Shirin Ebadi, the Iranian lawyer who won the Nobel Peace Prize, dropped by the other day, and she made the same point with characteristic bluntness. “It amazes me that the U.S., with all its scientific accomplishments, is so shortsighted in its foreign policy,” she noted.
It is pathetic. We can go safely to the moon but not to Anbar Province. We can peer into the farthest reaches of the universe, but we fail to notice (until it’s too late) that many Iraqis loathe us. We produce movies that delight audiences all over the world, but we can’t devise a foreign policy that anybody likes.
And it’s not just right-wing Republicans who are the problem. President Bush has been particularly myopic, but Democrats mired us in Vietnam: shortsightedness is a bipartisan tradition in foreign policy. Historically, we are often our own worst enemy.
Iraq is the example of the moment. We invaded, thinking that we would get a pro-American bulwark, cheap oil, long-term military bases and the gratitude of liberated Iraqis. Instead, we fought Iraq, and Iran won.
Speaking of which, look at Iran. In 1953, we helped overthrow the democratically elected prime minister, Mohammed Mossadegh, to achieve a more pro-Western government. That created tensions that led to the Iranian revolution of 1979 and the rise of mullahs with nuclear dreams. If it weren’t for our own policies, Iran might well now have a pro-American government.
So why do we act so often against our own long-term interests? There are at least two reasons.
The first is that great powers always lumber about, stepping on toes, provoking resentments, and solving problems militarily simply because they have that capability. One of the great passages of Thucydides records how some 2,400 years ago Athens decided to wipe out the city of Melos because it could.
Likewise, in 1955, when Britain was the dominant player in the Middle East, it formed the Baghdad Pact, a military arrangement intended to protect British interests in the Middle East. Instead, the arrangement inflamed Arab nationalists, strengthened anti-British feeling and contributed to the fall of the Iraqi monarchy in 1958 — and, eventually, to the rise of Saddam.
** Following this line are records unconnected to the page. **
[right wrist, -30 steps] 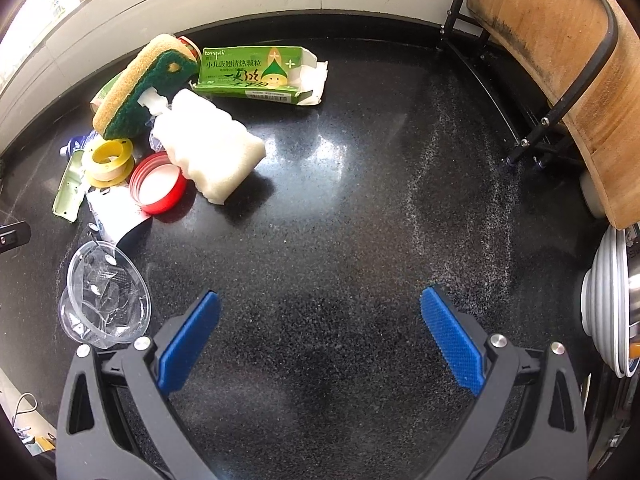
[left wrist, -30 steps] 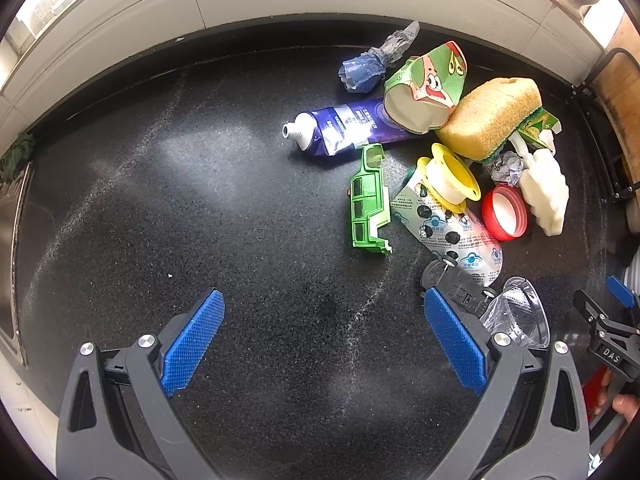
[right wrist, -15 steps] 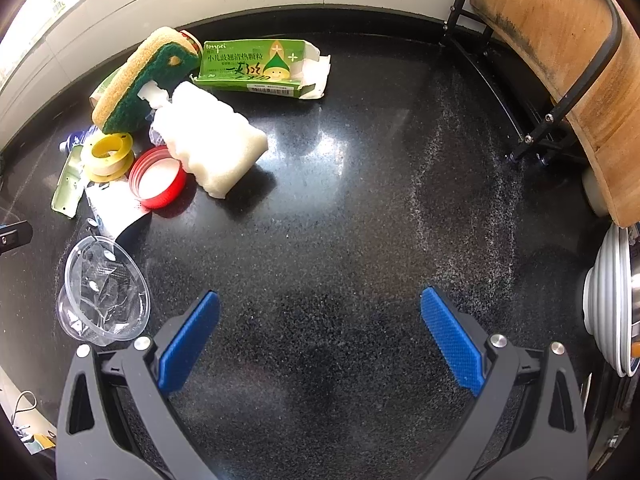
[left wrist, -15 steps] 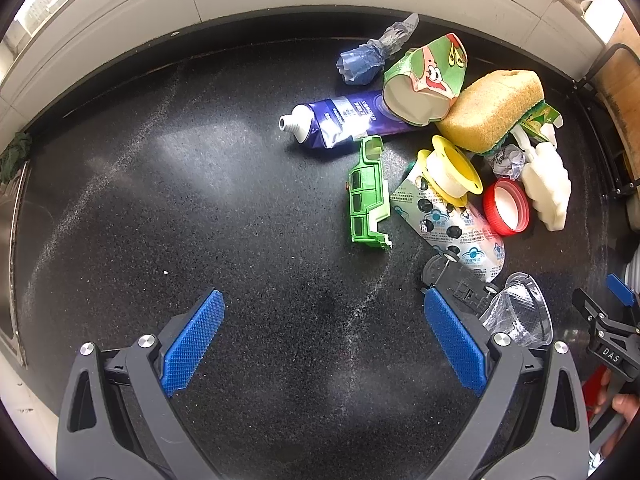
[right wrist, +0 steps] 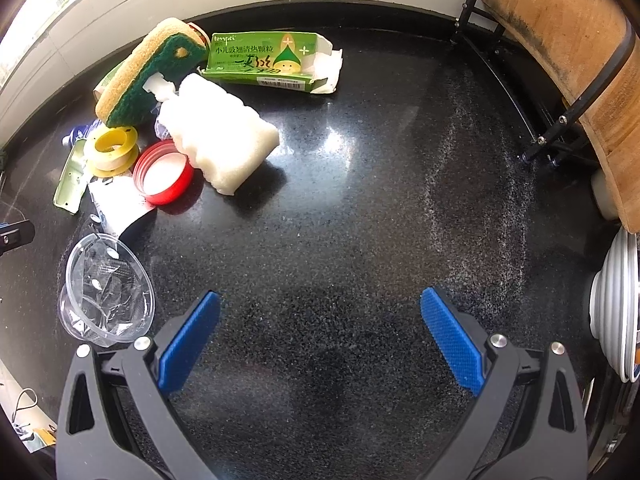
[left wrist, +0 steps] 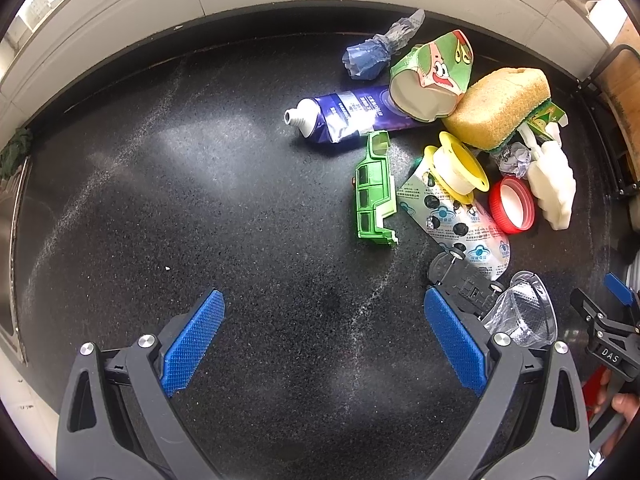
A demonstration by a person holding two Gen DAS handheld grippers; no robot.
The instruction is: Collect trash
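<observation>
1. Two grippers are hovering over the black speckled counter [left wrist: 168, 200], both with jaws spread wide and holding nothing: the left gripper [left wrist: 322, 312] at lower centre of its view, the right gripper [right wrist: 320, 312] at lower centre of its own.
2. The trash is lying in a loose heap, filling the right half of the left wrist view and the upper left of the right wrist view.
3. Going left to right in the left view: a squeezed purple toothpaste tube [left wrist: 344, 116], a green toy car body [left wrist: 374, 196], a foil blister pack [left wrist: 456, 220] under a yellow tape spool [left wrist: 458, 164], a red lid [left wrist: 512, 206], a crushed clear cup [left wrist: 524, 312].
4. Judging from this, no piece is being gripped yet; a good first pick is an outlying one, such as the tube or the cup, with the jaws straddling its narrow side so neighbours are not being shoved.
5. Only the left view is showing the tube, a crumpled blue wrapper [left wrist: 376, 54] and a torn cartoon paper cup [left wrist: 432, 72].
6. Only the right view is showing the whole green medicine carton [right wrist: 272, 62], the sponge's green scouring face [right wrist: 156, 76], a wooden board [right wrist: 568, 36] and stacked plates [right wrist: 616, 300].
</observation>
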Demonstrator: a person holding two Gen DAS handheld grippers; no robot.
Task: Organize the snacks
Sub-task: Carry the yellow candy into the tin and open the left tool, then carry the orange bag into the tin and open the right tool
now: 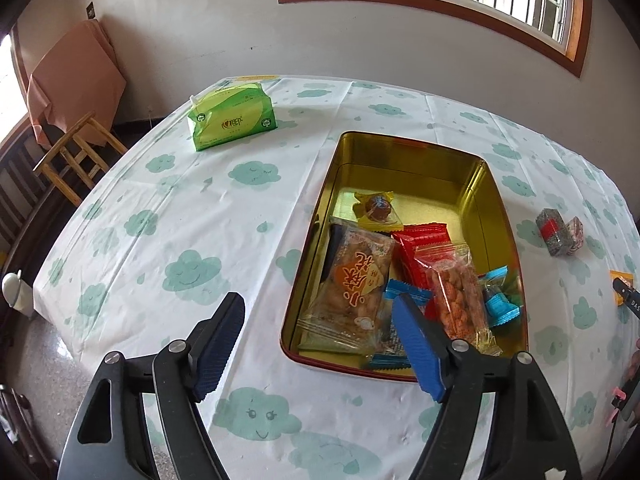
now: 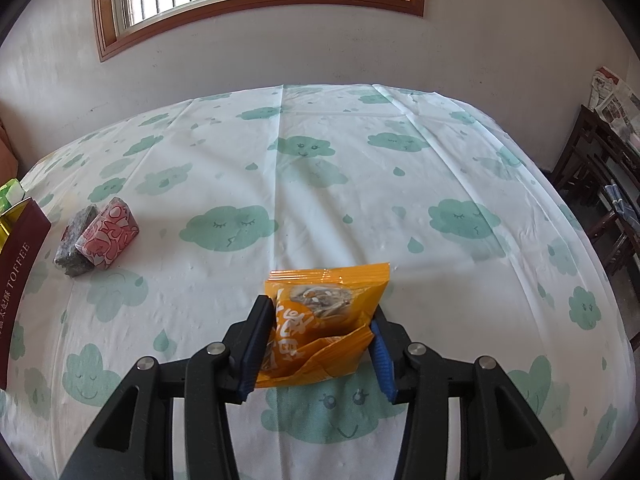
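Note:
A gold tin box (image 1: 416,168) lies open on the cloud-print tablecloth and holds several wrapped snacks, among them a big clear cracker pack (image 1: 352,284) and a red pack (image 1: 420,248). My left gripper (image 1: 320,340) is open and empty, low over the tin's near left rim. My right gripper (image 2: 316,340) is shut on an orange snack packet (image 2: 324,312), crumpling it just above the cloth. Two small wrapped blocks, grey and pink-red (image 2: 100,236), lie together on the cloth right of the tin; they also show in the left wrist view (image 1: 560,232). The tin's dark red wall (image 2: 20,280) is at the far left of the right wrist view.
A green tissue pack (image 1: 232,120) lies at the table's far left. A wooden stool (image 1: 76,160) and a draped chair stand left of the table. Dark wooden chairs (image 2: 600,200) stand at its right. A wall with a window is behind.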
The second reason is particular to the U.S.: We don’t understand the world. The U.S. may owe its existence to prickly nationalist troublemakers like Sam Adams, but (partly because relatively few Americans have lived abroad) we are obtuse about the appeal of prickly nationalist troublemakers elsewhere. Like George III, we empower our enemies.
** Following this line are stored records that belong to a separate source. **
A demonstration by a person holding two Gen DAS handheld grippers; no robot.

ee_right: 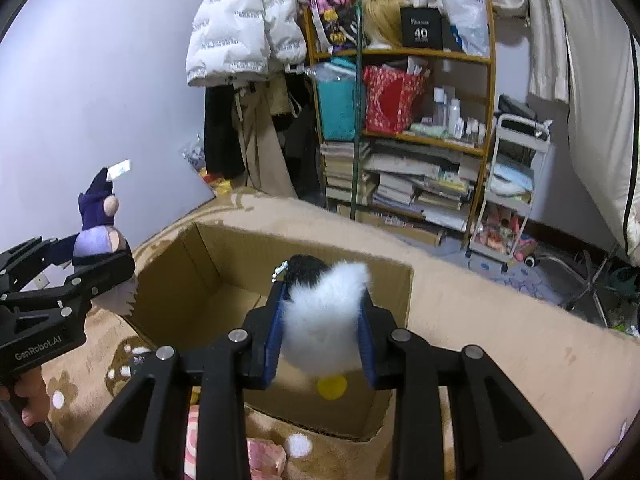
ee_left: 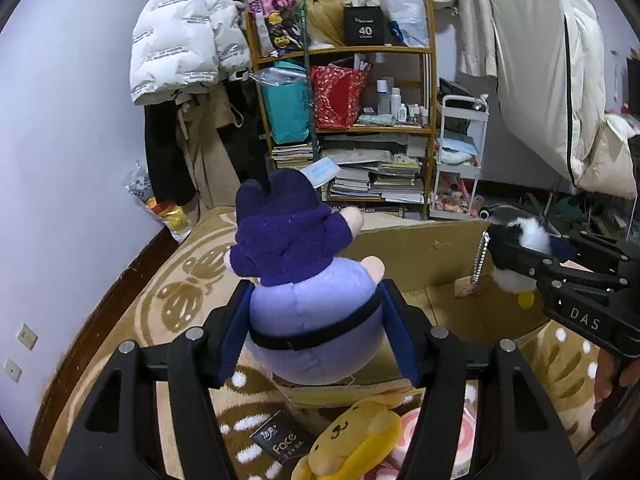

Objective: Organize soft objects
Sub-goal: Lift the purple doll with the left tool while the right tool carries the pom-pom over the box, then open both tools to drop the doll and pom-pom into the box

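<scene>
Left wrist: left fingers clamp purple plush, upright, head away; right fingers clamp fluffy penguin.

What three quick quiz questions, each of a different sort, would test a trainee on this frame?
1. True or false: the right gripper is empty.
2. What does the left gripper hold?
A. the yellow dog plush
B. the purple plush doll
C. a book
3. Fill in: the open container below both toys is a ____.

Key:
1. False; it is shut on the fluffy black-and-white toy.
2. B, the purple plush doll; the yellow dog plush lies on the rug.
3. Cardboard box.
</scene>
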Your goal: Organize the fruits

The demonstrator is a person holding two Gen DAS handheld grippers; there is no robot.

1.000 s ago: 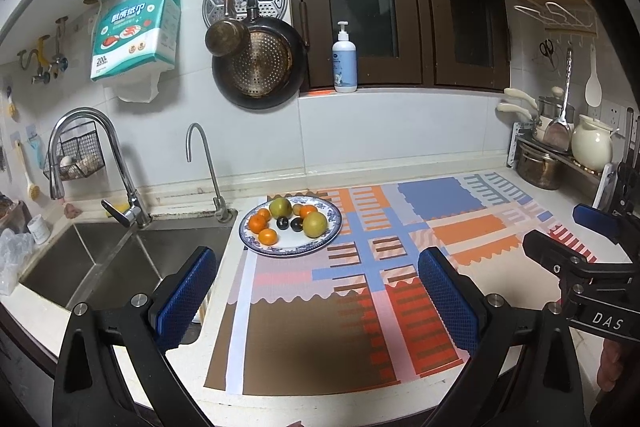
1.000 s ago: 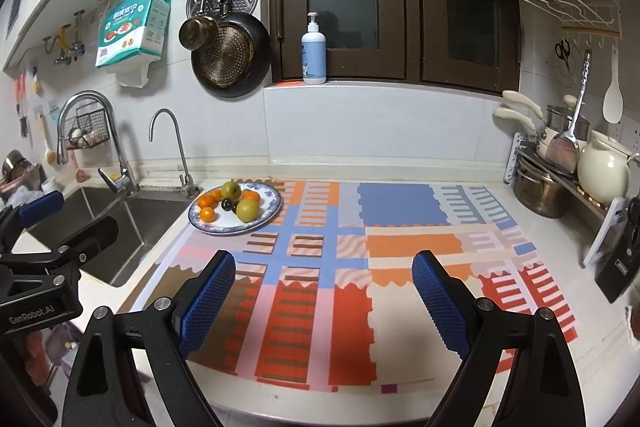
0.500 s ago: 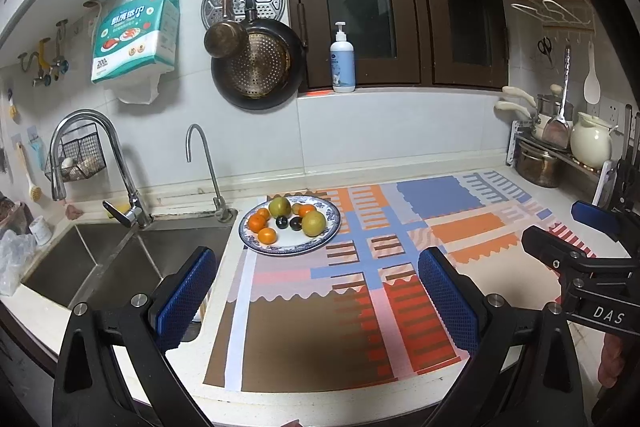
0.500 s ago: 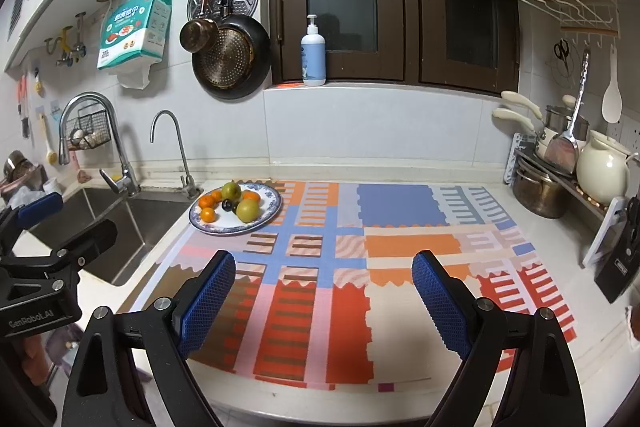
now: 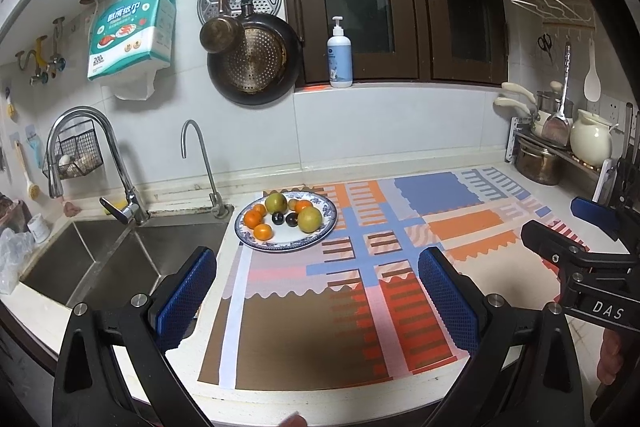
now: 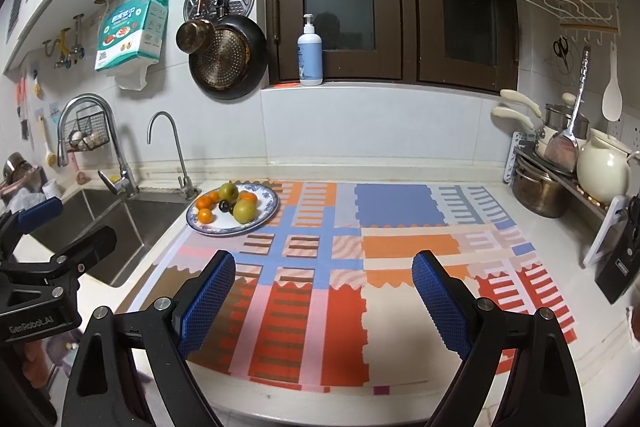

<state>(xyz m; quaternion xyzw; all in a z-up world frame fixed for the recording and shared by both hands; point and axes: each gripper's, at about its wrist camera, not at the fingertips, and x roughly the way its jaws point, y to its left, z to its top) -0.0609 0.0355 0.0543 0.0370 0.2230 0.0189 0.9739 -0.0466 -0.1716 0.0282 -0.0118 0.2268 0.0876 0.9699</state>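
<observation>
Blue-rimmed plate [image 5: 325, 227] holds oranges [image 5: 263, 231], two green fruits [image 5: 309, 219], dark plums [image 5: 291, 219]; both claws apart, empty.

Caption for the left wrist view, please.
Open left gripper hovers over patterned mat, facing a plate of mixed fruit beside the sink.
</observation>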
So what does all this have to do with the price of tea in Baghdad?
Once again the White House is seeking military solutions that are likely to rebound and hurt us. Sending more young Americans into that maelstrom may well have three consequences: inflaming Iraqi nationalism, bolstering Shiite and Sunni extremists alike, and killing more young Americans.
A U.S. military study in 1999, recently declassified and in the National Security Archive, concluded that even 400,000 American troops might not be able to stabilize a post-Saddam Iraq. The study emphasized the importance of diplomacy to engage Iraq’s neighbors.
But President Bush is moving in the opposite direction. Most worrying, he is hinting at engaging Syria and Iran not diplomatically but militarily. We are careering down a road that may ultimately lead to military strikes on Iran — a disaster.
What would a better strategy look like? A good bit like the one advocated by the Iraq Study Group. It would emphasize engaging neighbors, a big push for political compromises within Iraq, steps toward troop withdrawals and an intensive effort to achieve an Israeli-Palestinian peace. (Condi Rice is planning this last effort.)
Would this strategy work in Iraq? No one knows. But such a bipartisan plan might at least bring a bit of healing to the U.S.
Meanwhile, history comes around in other ways. The Rev. Bob Edgar, the general secretary of the National Council of Churches, recalls that as a young congressman in April 1975, he encountered a similar presidential request for a surge of troops. It was a demand by President Gerald Ford for more U.S. forces to stabilize Saigon.
A White House photo captures Ford conferring with two of the architects of that request: senior administration officials named Dick Cheney and Donald Rumsfeld.